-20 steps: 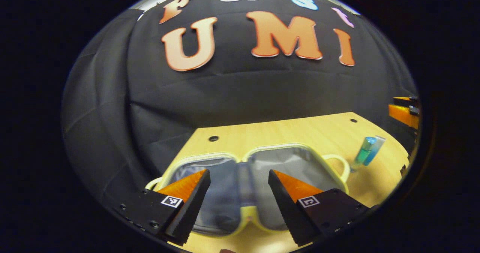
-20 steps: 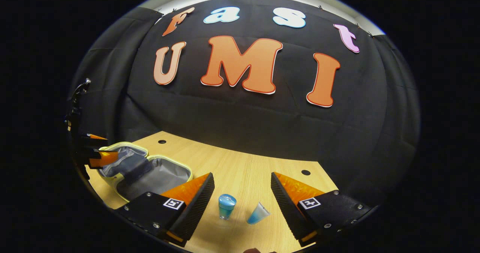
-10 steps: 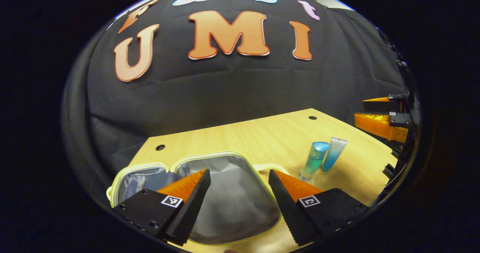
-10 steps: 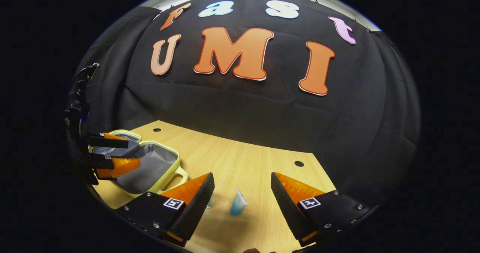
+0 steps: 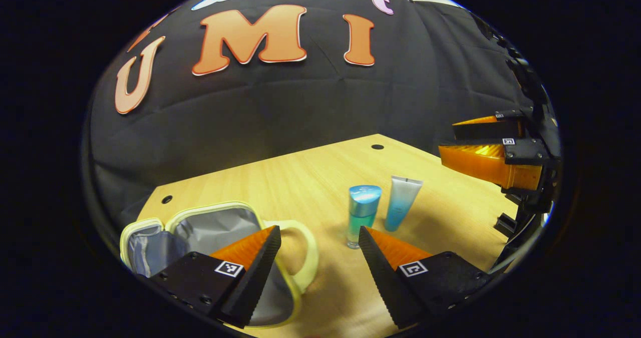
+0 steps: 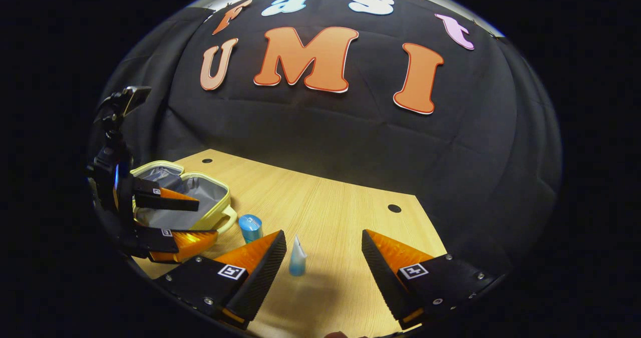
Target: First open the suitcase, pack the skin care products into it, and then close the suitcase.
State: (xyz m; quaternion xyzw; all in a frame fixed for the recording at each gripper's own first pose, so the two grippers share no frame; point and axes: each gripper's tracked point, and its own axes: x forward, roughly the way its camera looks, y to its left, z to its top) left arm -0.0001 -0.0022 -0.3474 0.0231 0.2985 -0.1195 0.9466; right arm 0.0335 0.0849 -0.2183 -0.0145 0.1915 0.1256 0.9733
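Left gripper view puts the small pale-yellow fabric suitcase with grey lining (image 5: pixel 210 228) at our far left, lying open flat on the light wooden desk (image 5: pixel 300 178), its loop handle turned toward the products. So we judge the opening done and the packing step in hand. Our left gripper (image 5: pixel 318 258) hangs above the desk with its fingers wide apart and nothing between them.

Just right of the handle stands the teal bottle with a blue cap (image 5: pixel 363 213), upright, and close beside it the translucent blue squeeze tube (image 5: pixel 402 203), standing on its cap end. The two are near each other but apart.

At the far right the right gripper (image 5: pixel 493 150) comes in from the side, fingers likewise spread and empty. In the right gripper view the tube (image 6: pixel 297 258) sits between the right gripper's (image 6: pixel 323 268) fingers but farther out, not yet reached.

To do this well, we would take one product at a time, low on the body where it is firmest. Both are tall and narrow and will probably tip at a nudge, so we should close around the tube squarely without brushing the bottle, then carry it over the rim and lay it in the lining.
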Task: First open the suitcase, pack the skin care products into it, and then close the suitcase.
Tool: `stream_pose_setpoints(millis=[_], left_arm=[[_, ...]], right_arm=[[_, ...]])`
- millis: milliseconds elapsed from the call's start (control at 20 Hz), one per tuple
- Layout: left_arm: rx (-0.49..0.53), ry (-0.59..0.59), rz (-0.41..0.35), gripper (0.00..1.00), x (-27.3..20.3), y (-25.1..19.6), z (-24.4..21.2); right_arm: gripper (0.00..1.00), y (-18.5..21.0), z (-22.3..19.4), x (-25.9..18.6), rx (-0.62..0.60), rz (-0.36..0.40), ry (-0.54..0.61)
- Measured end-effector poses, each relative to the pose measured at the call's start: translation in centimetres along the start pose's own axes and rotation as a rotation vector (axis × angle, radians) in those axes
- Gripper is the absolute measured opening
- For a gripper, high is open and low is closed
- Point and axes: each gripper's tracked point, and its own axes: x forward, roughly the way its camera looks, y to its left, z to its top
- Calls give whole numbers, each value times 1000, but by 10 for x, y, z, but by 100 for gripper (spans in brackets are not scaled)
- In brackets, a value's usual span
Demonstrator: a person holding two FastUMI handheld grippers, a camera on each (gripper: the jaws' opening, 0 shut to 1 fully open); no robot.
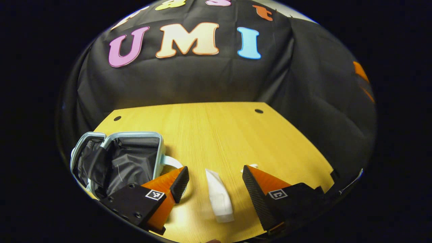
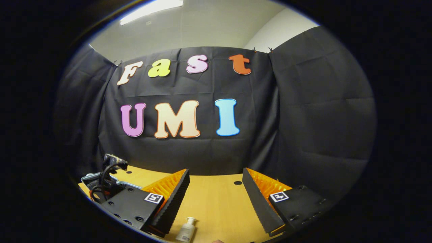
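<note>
My left tool (image 1: 216, 179) hung released over the worktop (image 1: 219, 135), with a white tube (image 1: 219, 195) lying between its fingers, untouched. The suitcase (image 1: 118, 158) stood open at nine o'clock, its dark lining bare as far as I could see. My right tool (image 2: 216, 189) was released too, a pump bottle (image 2: 186, 230) standing at its six o'clock. I judged the tube might roll or slip if I clamped it off-centre.
</note>
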Motion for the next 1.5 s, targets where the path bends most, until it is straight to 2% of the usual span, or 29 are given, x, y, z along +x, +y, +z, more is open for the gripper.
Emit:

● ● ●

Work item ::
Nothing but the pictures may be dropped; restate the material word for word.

Answer for the task ::
-20 steps: 
-20 steps: 
-10 steps: 
-10 steps: 
+0 steps: 
+0 steps: 
Target: First open the suitcase, pack the skin care products into it, and then close the suitcase.
State: (xyz m; quaternion xyzw; all in a frame fixed for the recording at each gripper's own first pose, so the two grippers share no frame; point and axes: each gripper's tracked point, and its own axes: x forward, roughly the way its camera looks, y to its left, z to its top) left arm -0.0001 -0.0022 -0.3474 0.0231 0.2985 -0.1195 0.9466; right arm 0.0335 0.0849 -0.2183 -0.0145 0.1915 0.1256 0.9733
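Left gripper view puts the small pale-yellow fabric suitcase with grey lining (image 5: pixel 210 228) at our far left, lying open flat on the light wooden desk (image 5: pixel 300 178), its loop handle turned toward the products. So we judge the opening done and the packing step in hand. Our left gripper (image 5: pixel 318 258) hangs above the desk with its fingers wide apart and nothing between them.

Just right of the handle stands the teal bottle with a blue cap (image 5: pixel 363 213), upright, and close beside it the translucent blue squeeze tube (image 5: pixel 402 203), standing on its cap end. The two are near each other but apart.

At the far right the right gripper (image 5: pixel 493 150) comes in from the side, fingers likewise spread and empty. In the right gripper view the tube (image 6: pixel 297 258) sits between the right gripper's (image 6: pixel 323 268) fingers but farther out, not yet reached.

To do this well, we would take one product at a time, low on the body where it is firmest. Both are tall and narrow and will probably tip at a nudge, so we should close around the tube squarely without brushing the bottle, then carry it over the rim and lay it in the lining.
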Task: First open the suitcase, pack the skin care products into it, and then close the suitcase.
Tool: `stream_pose_setpoints(millis=[_], left_arm=[[_, ...]], right_arm=[[_, ...]])`
- millis: milliseconds elapsed from the call's start (control at 20 Hz), one per tuple
- Layout: left_arm: rx (-0.49..0.53), ry (-0.59..0.59), rz (-0.41..0.35), gripper (0.00..1.00), x (-27.3..20.3), y (-25.1..19.6), z (-24.4..21.2); right_arm: gripper (0.00..1.00), y (-18.5..21.0), z (-22.3..19.4), x (-25.9..18.6), rx (-0.62..0.60), rz (-0.36..0.40), ry (-0.54..0.61)
- Measured end-effector poses, each relative to the pose measured at the call's start: translation in centimetres along the start pose's own axes and rotation as a rotation vector (axis × angle, radians) in those axes
- Gripper is the absolute measured opening
- For a gripper, high is open and low is closed
- Point and axes: each gripper's tracked point, and its own axes: x forward, roughly the way its camera looks, y to its left, z to its top
- Calls give whole numbers, each value times 1000, but by 10 for x, y, z, but by 100 for gripper (spans in brackets are not scaled)
- In brackets, a value's usual span
Demonstrator: a person holding two FastUMI handheld grippers, a camera on each (gripper: the jaws' opening, 0 shut to 1 fully open); no robot.
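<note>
My left tool (image 1: 216, 179) hung released over the worktop (image 1: 219, 135), with a white tube (image 1: 219, 195) lying between its fingers, untouched. The suitcase (image 1: 118, 158) stood open at nine o'clock, its dark lining bare as far as I could see. My right tool (image 2: 216, 189) was released too, a pump bottle (image 2: 186, 230) standing at its six o'clock. I judged the tube might roll or slip if I clamped it off-centre.
</note>
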Motion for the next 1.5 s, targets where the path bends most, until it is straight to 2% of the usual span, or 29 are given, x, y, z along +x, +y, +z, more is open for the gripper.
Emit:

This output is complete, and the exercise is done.